I remember Aritra crying out loud as Prerana hugged him and Akshay comforted him. Throughout the trek Aritra would say he was a very emotional person but he could never express himself and here he was expressing beautifully, this was him, this was the real him and nothing else.
As we wrote on our postcards addressed to our future self, we all realised there is no going back now, the only way was to move ahead.
We were still covered by snow landscapes, which meant ascent and descent followed by sliding, and lots of snow slides btw, more than Rupin pass snow slides. But first we had to say our goodbye to Vipinji who had to go back to Phutsirang to accompany Rajiv Senior back to Kafnu, the base camp. I would come back to that bit in another blog. Giving him a heartfelt thank you we moved ahead. Sliding hard and fast when Pawan our guide would tell us to, and sometimes not listening to anyone and just sliding 😁 Siddhant lead the way totally, plonk he would go right down and the rest followed.
Sometimes the descents were almost 80% angle and the only way was sliding, and we did aplenty burning our bums and backs! 😊
The sun was beating hard, super hard on us, the exhaustion was showing up, in a gist let me tell you the sequence without further ado. Snow, boulders, ice, snow, boulders, ice on repeat endlessly, this went on for another few hours and then we saw, Spiti. The colours were dramatic! Pink, blue, purple, bare harsh breathtaking landscape. How many hours has it been since we woke up? We didn’t even want to think about it anymore. Just keep going.
The landscape was like a drama Queen, from green Kinnaur to barren Spiti. Filled with punishing boulders and rocks with water crossings our legs were protesting loud, screaming in fact but walk we must. There was no choice. The sun was charring our skin plus there were still slippery ice and old snow crossings, followed by rocks, then again water then again snow! This would continue till we reach Mangrutse, the campsite.
Under the scorching sun with no shelter we took a lunch break, now we had the Pin river flowing along with us. The water was not drinkable but Aritra being a complete outdoor guy, took his bottle and filled it up. After sometime not many cared. Our water bottles were empty and we had a few more hours to go, yes few more hours. After some time all of us took a rock each and dozed off big time. We had time now. The kitchen team was behind and we were waiting for them to go ahead and they did finally.
After a good break we got up with our sore aching bodies and started moving again. Up and down, ice, water and boulders like a rhythmic pattern! Now it was only the barest bare landscape with not one sign of green except a patch here and there. It was dusty, very dusty, Rocky and the constant walking on trails filled with rocks were killing us. Deepanshu had a bad knee, Prerana hit her toes several times on the rocks, her ankle was facing the brunt, but what could one do but keep going.

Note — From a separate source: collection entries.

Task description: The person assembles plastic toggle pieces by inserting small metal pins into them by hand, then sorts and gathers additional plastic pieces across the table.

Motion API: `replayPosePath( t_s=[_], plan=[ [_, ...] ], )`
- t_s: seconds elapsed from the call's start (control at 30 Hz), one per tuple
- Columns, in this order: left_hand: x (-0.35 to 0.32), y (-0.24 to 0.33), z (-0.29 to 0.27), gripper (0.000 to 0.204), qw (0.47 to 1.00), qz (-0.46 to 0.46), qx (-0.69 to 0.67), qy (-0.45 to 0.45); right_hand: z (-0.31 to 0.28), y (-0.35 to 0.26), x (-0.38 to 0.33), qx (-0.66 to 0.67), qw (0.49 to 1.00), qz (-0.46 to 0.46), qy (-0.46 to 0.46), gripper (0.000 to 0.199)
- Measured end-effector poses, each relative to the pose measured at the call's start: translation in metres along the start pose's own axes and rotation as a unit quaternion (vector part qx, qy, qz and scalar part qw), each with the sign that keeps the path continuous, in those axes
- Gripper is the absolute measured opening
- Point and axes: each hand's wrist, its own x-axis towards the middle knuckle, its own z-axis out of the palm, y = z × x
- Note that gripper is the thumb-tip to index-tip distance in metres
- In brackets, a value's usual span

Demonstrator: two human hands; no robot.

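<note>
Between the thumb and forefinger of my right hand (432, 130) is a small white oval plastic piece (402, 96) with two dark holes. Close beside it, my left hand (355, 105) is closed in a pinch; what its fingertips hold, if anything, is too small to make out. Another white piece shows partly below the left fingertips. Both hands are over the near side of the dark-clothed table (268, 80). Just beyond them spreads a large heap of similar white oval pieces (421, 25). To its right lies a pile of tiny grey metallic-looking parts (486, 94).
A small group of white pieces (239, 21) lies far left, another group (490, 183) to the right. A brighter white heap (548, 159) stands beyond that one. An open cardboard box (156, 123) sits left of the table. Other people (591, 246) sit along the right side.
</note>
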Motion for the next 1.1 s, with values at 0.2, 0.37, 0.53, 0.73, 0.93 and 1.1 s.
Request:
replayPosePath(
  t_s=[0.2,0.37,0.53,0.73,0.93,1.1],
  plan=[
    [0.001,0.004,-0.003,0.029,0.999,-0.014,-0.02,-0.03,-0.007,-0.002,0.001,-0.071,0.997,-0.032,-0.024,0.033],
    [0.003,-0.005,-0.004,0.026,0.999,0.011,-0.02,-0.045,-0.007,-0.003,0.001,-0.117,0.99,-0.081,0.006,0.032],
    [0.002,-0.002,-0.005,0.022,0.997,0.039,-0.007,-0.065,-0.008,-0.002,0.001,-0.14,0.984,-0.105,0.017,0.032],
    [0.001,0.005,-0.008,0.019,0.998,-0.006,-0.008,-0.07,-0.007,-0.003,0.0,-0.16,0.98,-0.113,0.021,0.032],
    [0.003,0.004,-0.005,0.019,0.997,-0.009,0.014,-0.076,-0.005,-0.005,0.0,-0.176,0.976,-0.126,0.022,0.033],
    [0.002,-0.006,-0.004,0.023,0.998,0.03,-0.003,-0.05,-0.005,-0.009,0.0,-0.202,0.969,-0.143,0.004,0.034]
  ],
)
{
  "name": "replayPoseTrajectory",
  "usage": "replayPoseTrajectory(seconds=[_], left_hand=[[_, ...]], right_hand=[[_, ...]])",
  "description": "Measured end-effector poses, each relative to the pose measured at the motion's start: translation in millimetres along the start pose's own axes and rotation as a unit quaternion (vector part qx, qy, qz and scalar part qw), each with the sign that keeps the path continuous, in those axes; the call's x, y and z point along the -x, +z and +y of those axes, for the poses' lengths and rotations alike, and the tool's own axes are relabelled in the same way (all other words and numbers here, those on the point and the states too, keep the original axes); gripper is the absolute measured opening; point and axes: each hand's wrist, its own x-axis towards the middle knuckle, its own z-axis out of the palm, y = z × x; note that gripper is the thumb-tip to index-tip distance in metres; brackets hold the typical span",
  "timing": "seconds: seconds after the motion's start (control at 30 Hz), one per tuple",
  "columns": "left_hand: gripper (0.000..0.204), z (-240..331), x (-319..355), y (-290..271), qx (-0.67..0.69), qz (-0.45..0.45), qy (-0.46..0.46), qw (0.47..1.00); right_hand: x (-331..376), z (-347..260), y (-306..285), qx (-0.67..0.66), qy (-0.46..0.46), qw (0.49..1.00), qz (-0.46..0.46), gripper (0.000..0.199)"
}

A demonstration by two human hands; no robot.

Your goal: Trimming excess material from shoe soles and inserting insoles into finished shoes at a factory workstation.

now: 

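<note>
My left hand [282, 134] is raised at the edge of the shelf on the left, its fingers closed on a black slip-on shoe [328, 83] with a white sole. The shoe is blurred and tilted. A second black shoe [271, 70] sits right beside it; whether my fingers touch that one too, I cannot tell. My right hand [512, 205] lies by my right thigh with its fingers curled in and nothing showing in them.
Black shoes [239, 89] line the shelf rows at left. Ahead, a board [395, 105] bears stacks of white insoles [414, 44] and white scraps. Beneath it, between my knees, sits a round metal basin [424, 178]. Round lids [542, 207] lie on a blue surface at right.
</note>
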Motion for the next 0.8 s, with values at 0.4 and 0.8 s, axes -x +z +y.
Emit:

Finally we saw the campsite all the way below. Instead of taking the trail, we descended all the way down where we were, straight out, like complete downward descend! There was no more fear, the campsite was right down and we didn’t want to waste any more time. We just wanted to collapse on the grass that’s it.
And so it was, almost 12 hours since we woke up we were here, completely changed inside out.